大型テントやシェルターの使用についてはグレーゾーンで、状況次第ではお断りされることもあるようです。また、周りから白い目で見られてしまうこともあるようなので、避けたほうが良いと思います。
絶景エリアは限られる上に激込み
穂高連峰の壮大な絶景を拝むことが出来るテントサイトは、KサイトとLサイトに限られます。その為、絶えず満サイトである確率が高いです。
現にこの日はオフシーズンの平日であるにも関わらず既に満サイトで、場所の確保が出来ませんでした。小梨平でのキャンプの目的が絶景を独り占めすることだったので、キャンプは取りやめ、運良く空きが出たケビン宿泊に切り替えました。
こんなことを書くと怒られそうですが、KサイトとLサイト以外の場所は公園のような雰囲気で、絶景は望めません。
翌日の土曜は壮絶な場所取り合戦が朝6時から展開されていましたよ。一等地の場所取りは運次第だと思います。
営業シーズンが限られる
標高の高い立地にあるので営業期間は4月下旬から11月上旬あたりと短めです。営業シーズンは毎年微妙に異なるので最新の情報を確認しましょう。
チェックイン時間やチェックアウト時間が明記されていない
夏季限定の常設テントやケビンについてはチェックインが14時、チェックアウトが10時と明記されているのですが、キャンプについては明記されていません。
チェックインについては、受付時間の朝6時から可能です。チェックアウト時間については基本、午後6時までの受付時間終了まで居ることが出来るようですが、バスの時間のこともあるので殆どの方が朝のうちにチェックアウトします。

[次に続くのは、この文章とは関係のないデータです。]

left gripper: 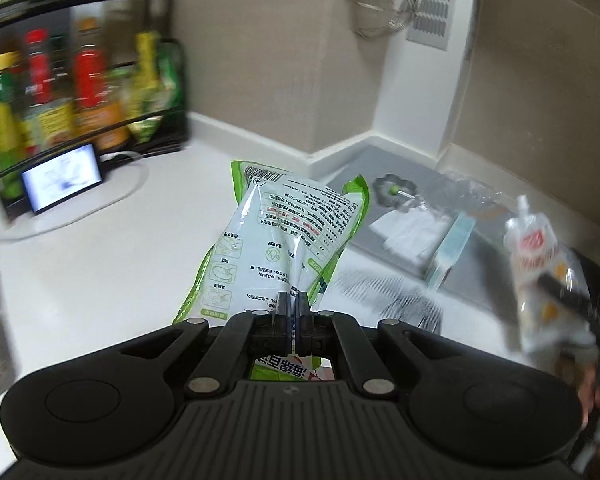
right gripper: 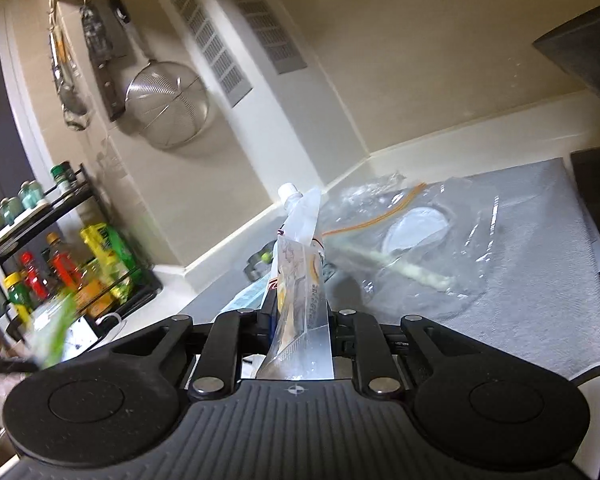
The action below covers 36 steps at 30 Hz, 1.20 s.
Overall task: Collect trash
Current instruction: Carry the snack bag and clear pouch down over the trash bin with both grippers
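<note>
My left gripper (left gripper: 294, 300) is shut on a green-and-white food packet (left gripper: 284, 236) and holds it up above the white counter (left gripper: 100, 264). My right gripper (right gripper: 300, 312) is shut on a clear spouted drink pouch (right gripper: 300, 264) with a white cap; the pouch stands upright between the jaws. The same pouch (left gripper: 544, 276) shows blurred at the right of the left wrist view. The green packet shows as a blur (right gripper: 54, 332) at the left of the right wrist view.
A grey mat (right gripper: 540, 280) holds a clear zip bag (right gripper: 420, 240) with a white lid and a pale stick inside. A blue face mask (left gripper: 452, 252), white paper (left gripper: 412, 232) and a grey flower-shaped brush (left gripper: 392, 192) lie there too. A black bottle rack (left gripper: 60, 92) and a small screen (left gripper: 62, 178) stand at the left.
</note>
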Available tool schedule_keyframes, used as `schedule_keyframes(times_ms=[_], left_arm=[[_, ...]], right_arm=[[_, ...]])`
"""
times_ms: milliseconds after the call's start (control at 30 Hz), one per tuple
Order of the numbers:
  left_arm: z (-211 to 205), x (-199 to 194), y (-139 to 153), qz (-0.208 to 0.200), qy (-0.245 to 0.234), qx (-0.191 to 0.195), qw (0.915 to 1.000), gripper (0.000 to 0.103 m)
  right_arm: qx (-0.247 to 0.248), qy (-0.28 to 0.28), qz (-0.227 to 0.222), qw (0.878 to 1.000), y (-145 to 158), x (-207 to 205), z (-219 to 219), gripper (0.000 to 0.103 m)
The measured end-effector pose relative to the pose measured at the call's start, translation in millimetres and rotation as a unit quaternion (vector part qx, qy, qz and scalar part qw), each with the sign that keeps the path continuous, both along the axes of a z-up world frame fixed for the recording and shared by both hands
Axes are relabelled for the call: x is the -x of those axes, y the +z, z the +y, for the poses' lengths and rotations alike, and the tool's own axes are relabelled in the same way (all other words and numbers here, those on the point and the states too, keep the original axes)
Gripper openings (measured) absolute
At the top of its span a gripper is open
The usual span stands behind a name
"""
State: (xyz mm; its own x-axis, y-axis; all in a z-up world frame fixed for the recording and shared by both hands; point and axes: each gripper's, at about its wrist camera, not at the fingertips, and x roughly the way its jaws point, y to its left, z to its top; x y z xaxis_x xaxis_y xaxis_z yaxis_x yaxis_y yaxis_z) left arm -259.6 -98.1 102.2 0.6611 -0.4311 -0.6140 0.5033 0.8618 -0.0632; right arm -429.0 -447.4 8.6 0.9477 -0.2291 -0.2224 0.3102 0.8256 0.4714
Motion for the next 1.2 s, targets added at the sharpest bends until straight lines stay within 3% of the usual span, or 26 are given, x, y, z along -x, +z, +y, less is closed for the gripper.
schedule_keyframes(times_ms=[133, 300, 433, 633, 833, 1000, 1200], left_arm=[[54, 34, 3, -0.024, 0.022, -0.004, 0.9995, 0.001], [102, 70, -1, -0.029, 0.039, -0.007, 0.9988, 0.001], [122, 90, -18, -0.009, 0.035, -0.005, 0.9993, 0.001], [128, 115, -57, 0.013, 0.013, -0.02, 0.9996, 0.001], [128, 130, -92, 0.036, -0.006, -0.05, 0.9981, 0.001], [125, 142, -111, 0.034, -0.013, -0.077, 0.9964, 0.001], [125, 151, -120, 0.036, -0.019, -0.079, 0.996, 0.001]], right_arm=[[0.018, 0.006, -0.012, 1.0, 2, 1, 6, 0.019], [0.075, -0.015, 0.014, 0.997, 12, 16, 44, 0.018], [0.119, 0.009, 0.007, 0.993, 18, 42, 89, 0.018], [0.137, 0.06, 0.005, 0.989, 25, 88, 149, 0.018], [0.116, 0.108, 0.02, 0.987, 17, 119, 191, 0.018], [0.091, 0.133, 0.071, 0.984, -8, 124, 219, 0.018], [0.076, 0.163, 0.13, 0.975, -38, 121, 251, 0.018]])
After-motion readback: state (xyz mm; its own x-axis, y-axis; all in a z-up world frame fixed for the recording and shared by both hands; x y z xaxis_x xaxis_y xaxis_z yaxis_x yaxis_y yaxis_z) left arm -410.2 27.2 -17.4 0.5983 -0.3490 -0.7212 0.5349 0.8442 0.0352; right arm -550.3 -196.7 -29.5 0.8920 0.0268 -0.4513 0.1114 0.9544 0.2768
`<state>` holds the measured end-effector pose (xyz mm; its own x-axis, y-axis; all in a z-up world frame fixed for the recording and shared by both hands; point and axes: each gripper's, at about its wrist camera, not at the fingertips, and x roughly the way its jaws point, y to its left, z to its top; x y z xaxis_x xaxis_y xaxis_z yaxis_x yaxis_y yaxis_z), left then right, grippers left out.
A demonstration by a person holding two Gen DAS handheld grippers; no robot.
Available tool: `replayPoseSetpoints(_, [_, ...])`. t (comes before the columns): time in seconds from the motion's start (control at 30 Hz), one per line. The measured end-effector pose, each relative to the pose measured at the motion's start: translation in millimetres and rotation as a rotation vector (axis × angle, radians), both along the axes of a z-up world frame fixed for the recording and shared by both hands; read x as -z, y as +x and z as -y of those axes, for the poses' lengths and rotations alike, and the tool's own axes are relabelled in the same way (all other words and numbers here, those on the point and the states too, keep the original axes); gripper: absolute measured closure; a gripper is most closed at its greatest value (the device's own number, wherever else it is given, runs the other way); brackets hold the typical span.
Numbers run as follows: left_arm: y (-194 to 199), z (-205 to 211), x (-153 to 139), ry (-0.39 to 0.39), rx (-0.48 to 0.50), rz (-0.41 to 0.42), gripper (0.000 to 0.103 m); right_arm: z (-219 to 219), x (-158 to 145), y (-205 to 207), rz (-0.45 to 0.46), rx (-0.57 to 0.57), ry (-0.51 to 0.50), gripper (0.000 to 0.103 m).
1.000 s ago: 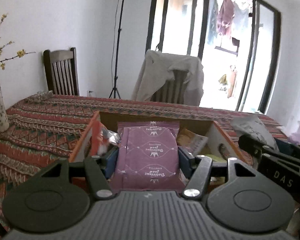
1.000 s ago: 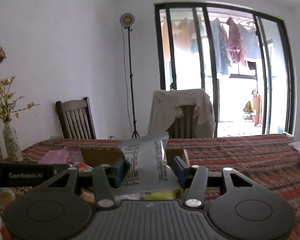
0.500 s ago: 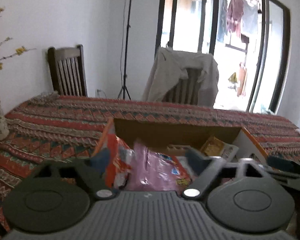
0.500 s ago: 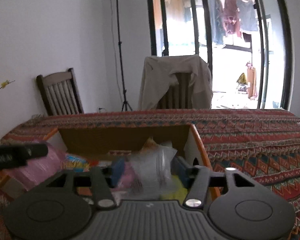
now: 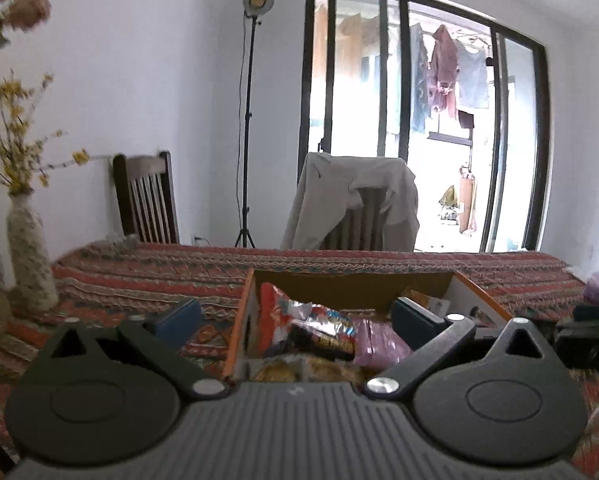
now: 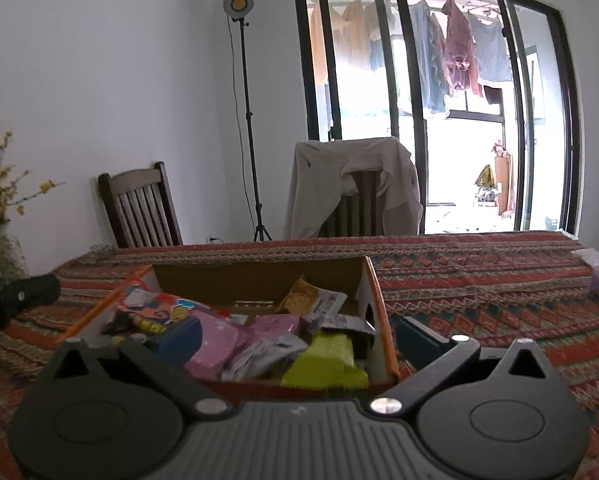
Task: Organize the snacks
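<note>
Left gripper (image 5: 295,316) jaws opening, nothing gripped – right gripper (image 6: 295,330) likewise opening, empty – both over cardboard box (image 6: 259,276) filled with snack packets (image 6: 267,344).

The cardboard box (image 6: 369,280) stands open on the patterned cloth — inside lie mixed snack packets: a pink one (image 6: 215,344), a yellow-green one (image 6: 327,364), a red foil one (image 5: 299,320) — all loosely piled.
</note>
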<state>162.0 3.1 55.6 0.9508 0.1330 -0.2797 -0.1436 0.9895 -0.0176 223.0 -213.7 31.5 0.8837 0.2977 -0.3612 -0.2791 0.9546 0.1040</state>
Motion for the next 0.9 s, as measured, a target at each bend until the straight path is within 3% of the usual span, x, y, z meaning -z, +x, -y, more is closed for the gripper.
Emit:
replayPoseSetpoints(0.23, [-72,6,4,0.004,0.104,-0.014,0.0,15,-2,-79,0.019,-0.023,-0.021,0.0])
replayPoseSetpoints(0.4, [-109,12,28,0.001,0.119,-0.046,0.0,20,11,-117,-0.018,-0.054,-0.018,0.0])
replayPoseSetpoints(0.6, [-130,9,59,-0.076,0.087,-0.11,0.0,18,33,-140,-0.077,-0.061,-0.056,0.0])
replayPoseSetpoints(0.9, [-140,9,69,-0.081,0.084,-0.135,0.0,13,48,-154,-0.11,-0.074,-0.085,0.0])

何時まで居ることが出来るかは受付時に確認をとるのが一番確実です。
食べ物やゴミをテント内に置いてはいけない
小梨平キャンプ場では「必要のない飲食料はテントの中に置かないで食料庫に置く」「ゴミは午後9時までにゴミ捨てを完了してテント内に置かない」といったルールがあります。これは野生動物対策の為です。

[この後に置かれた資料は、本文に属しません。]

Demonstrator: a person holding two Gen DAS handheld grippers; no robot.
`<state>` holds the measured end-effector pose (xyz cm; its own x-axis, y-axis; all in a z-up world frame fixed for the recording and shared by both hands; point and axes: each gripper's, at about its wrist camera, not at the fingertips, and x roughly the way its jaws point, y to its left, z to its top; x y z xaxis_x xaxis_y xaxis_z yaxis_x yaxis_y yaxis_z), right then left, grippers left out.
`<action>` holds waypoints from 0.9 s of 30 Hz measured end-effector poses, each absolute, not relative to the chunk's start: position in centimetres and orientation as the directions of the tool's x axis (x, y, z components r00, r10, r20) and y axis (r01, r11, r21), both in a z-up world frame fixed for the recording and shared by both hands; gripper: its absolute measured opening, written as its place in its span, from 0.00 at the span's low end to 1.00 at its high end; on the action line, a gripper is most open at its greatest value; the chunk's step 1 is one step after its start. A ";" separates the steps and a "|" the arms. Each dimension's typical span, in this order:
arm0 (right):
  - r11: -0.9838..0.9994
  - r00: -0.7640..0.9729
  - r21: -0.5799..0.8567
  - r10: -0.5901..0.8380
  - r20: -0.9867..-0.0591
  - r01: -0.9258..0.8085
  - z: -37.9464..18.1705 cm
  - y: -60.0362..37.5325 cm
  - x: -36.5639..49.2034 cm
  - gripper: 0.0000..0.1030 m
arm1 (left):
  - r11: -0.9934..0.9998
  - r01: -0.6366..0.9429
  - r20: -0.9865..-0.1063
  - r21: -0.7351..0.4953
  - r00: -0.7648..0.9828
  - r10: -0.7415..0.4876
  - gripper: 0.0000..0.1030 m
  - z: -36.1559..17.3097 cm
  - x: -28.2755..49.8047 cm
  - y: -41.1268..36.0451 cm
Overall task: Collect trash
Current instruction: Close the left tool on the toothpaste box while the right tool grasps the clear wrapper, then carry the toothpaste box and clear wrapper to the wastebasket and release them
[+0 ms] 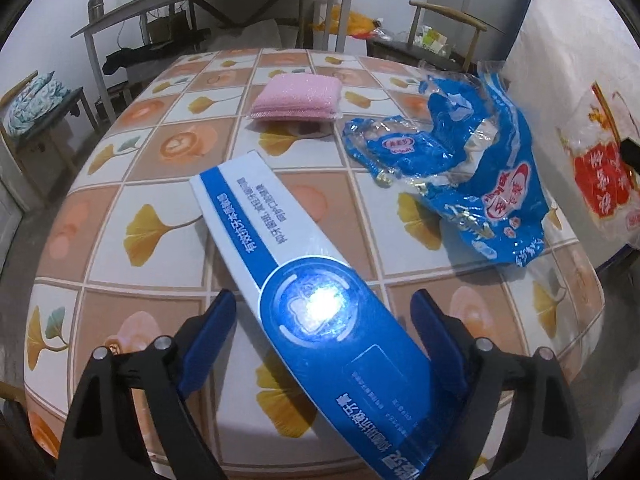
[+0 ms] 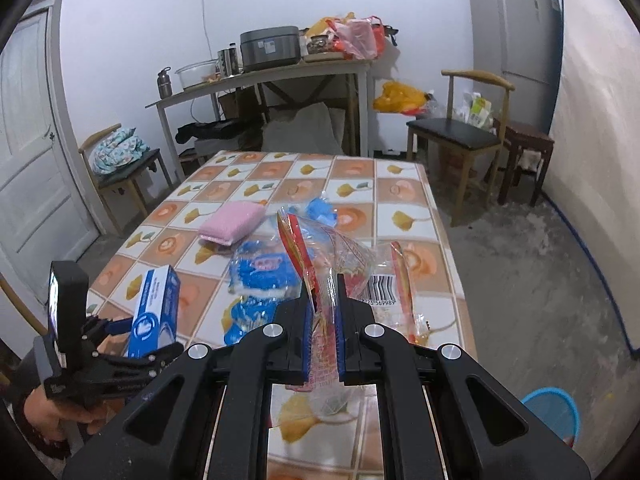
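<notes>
Toothpaste box [image 1: 320, 304], blue-white, glossy, Chinese print

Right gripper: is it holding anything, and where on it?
Yes. The right gripper is shut on the clear red-printed wrapper, pinching its crumpled near end between the fingers.

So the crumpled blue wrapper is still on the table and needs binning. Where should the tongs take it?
Take the blue wrapper at a raised crumpled fold near its left end, coming down from above. It lies flat and limp on the table, so its edges offer little; only the puckered ridges stand up enough to pinch.
</notes>
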<state>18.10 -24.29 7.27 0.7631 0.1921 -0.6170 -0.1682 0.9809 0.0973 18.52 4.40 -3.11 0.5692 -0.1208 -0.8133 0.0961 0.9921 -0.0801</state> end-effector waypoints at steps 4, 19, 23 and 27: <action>0.983 0.764 0.076 0.178 -0.621 -0.167 6.5 -24.3 17.1 0.08 | 0.991 0.107 -0.819 -0.079 0.559 -0.126 0.74 -2.9 18.1 5.2; 0.961 0.724 0.239 0.264 -0.638 -0.139 4.1 -26.6 15.6 0.07 | 0.995 0.046 -0.842 -0.087 0.530 -0.099 0.51 -2.4 16.8 8.5; 0.956 0.727 0.262 0.273 -0.629 -0.132 4.3 -27.0 15.1 0.07 | 0.994 0.032 -0.838 -0.102 0.537 -0.103 0.46 -2.1 16.4 8.8; 0.952 0.731 0.276 0.281 -0.621 -0.131 4.4 -27.3 14.7 0.07 | 0.994 0.031 -0.825 -0.102 0.557 -0.101 0.46 -1.4 15.8 8.8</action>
<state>14.74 -27.26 4.44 0.7314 0.2808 -0.6215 -0.1311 0.9522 0.2759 15.78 8.83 -1.40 0.5566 -0.1015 -0.8246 0.0306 0.9943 -0.1017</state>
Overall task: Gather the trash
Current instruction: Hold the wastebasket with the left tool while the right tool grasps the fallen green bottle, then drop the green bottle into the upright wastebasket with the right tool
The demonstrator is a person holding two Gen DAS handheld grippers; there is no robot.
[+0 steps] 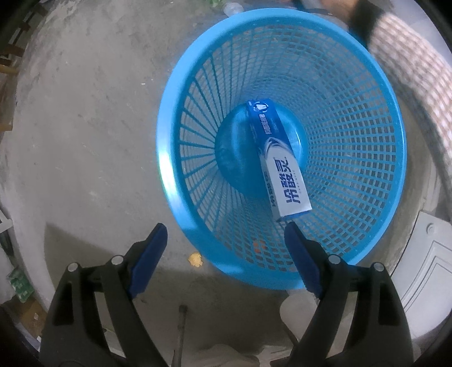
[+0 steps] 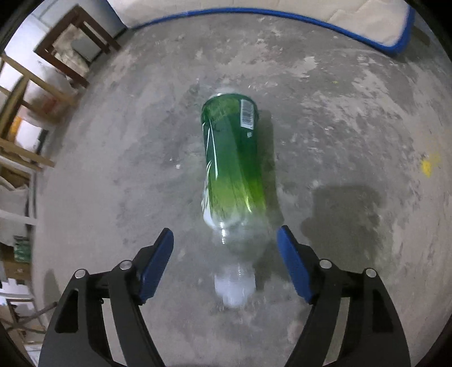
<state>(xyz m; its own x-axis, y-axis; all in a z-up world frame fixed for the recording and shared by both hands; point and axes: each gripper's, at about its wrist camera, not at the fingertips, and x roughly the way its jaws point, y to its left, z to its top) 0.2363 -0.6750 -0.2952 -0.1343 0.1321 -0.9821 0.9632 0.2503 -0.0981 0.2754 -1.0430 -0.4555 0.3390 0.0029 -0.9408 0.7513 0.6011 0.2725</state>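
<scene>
A blue mesh basket [image 1: 180, 180] stands on the concrete floor in the left wrist view. Inside it a blue and white toothpaste box [image 1: 278, 161] leans from the solid bottom up the near wall. My left gripper [image 1: 224, 237] hovers open above the basket's near rim, with nothing between its blue pads. In the right wrist view a clear plastic bottle with a green label [image 2: 234, 158] lies on the floor, its white cap end nearest me. My right gripper [image 2: 224, 240] is open, its pads either side of the bottle's neck and apart from it.
A person's checked sleeve [image 1: 409, 73] reaches in past the basket's far right rim. A yellow crumb [image 1: 195, 259] lies on the floor by the basket. Wooden chairs [image 2: 70, 45] stand at the left, and a blue-edged mat [image 2: 367, 25] lies along the far side.
</scene>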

2020年にはキャンプ場に熊が出没し、熊がテント内の食料を漁ろうとした際にキャンパーが怪我をする事故が発生しているので、身の安全の為にもルールはしっかりと守りましょう。
バックパックキャンプデビューにお勧めの絶景なキャンプ場
上高地でキャンプと聞くと、登山やハイキングをする方が拠点にしているガチな場所というイメージがあるかもしれません。しかし、小梨平キャンプ場は観光スポットの河童橋から徒歩5分程度と好立地で、売店やお風呂といった設備が充実した快適なキャンプ場です。
それでいて信じられない絶景を楽しめるなんて最高過ぎます。小梨平キャンプ場は初めてのバックパックキャンプにお勧めしたいキャンプ場です。